50 DP World submitted otherwise, arguing that at [27] of its reasons the Full Bench found that there was a valid reason for the dismissal, examined Mr Lambley's conduct at [28] and at [29] and [30] determined that there were no mitigating factors that would lead to a conclusion that the termination was harsh, unjust or unreasonable. In the passages to which DP World referred, however, the Full Bench was explaining how the discretion of the Deputy President miscarried. It is clear that the Full Bench took the view that any proper exercise of the discretion would have resulted in only one answer, namely, that the dismissal was not harsh, unjust or unreasonable. At [33] it described the way in which the Deputy President had exercised his discretion as "unjust". But the Full Bench did not purport to exercise the discretion for itself. It made no order disposing of the application. I therefore accept Mr Lambley's submission that the Full Bench did not go on to exercise the discretion for itself. Yet, this was not a jurisdictional error as Mr Lambley contended because s 607 of the Act does not require the Full Bench to exercise the discretion for itself. It could have done so (see s 607(3)), but it did not. Consequently, mandamus does not lie: Bodruddaza v Minister for Immigration and Multicultural Affairs (2007) 228 CLR 651 at [70]. The decision of the Deputy President having been quashed, the application now needs to be determined afresh.

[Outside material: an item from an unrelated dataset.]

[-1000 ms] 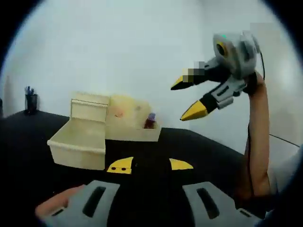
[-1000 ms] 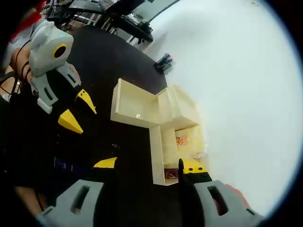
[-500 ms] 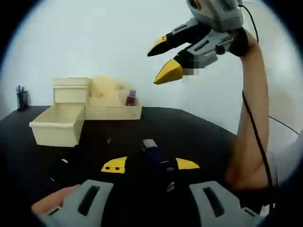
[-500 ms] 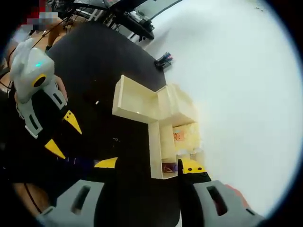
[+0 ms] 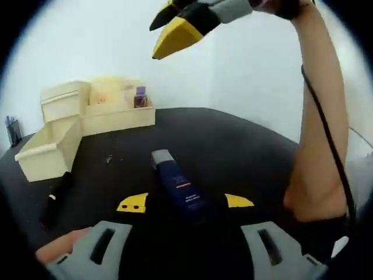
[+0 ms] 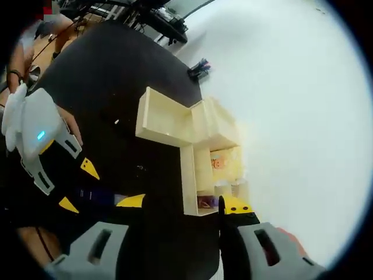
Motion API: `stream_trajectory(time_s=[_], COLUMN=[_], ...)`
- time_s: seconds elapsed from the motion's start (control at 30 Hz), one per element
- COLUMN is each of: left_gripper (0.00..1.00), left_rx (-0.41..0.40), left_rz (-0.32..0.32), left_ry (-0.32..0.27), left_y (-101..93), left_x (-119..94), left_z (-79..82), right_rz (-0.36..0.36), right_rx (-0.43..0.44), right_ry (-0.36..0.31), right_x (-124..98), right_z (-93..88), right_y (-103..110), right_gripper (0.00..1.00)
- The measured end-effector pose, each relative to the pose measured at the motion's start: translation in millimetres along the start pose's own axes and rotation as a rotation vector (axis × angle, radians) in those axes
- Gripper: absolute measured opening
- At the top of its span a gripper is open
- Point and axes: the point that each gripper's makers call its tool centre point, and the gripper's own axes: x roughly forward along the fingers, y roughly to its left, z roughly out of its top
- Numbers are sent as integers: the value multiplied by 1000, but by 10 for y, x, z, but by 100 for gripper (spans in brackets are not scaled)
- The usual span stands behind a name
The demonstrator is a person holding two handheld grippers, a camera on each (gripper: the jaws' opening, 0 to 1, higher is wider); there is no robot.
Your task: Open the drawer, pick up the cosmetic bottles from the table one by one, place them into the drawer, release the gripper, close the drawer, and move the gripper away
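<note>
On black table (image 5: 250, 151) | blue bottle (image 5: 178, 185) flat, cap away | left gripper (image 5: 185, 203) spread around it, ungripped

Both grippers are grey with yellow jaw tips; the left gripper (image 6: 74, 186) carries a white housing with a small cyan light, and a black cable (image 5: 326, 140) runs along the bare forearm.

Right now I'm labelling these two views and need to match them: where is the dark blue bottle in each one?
Left gripper view: the dark blue bottle lies low and central, between the yellow tips of the left gripper.
Right gripper view: it sits at the lower left, just beside the left gripper's tips.
Shared landmark: the pale open drawer, seen above centre in the right gripper view.
</note>
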Motion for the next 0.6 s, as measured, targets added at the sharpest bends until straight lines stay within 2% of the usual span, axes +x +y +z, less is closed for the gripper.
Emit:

51 The application should therefore be dismissed. Neither party applied for costs. It was common ground that s 570 of the FW Act applies and that none of the circumstances that would enable the Court to make a costs order applies here (see, for example, Yum! Restaurants Australia Pty Ltd v Full Bench of Fair Work Australia (No 2) [2012] FCA 419). Accordingly, there will be no order as to costs.
I certify that the preceding fifty-one (51) numbered paragraphs are a true copy of the Reasons for Judgment herein of the Honourable Justice Katzmann.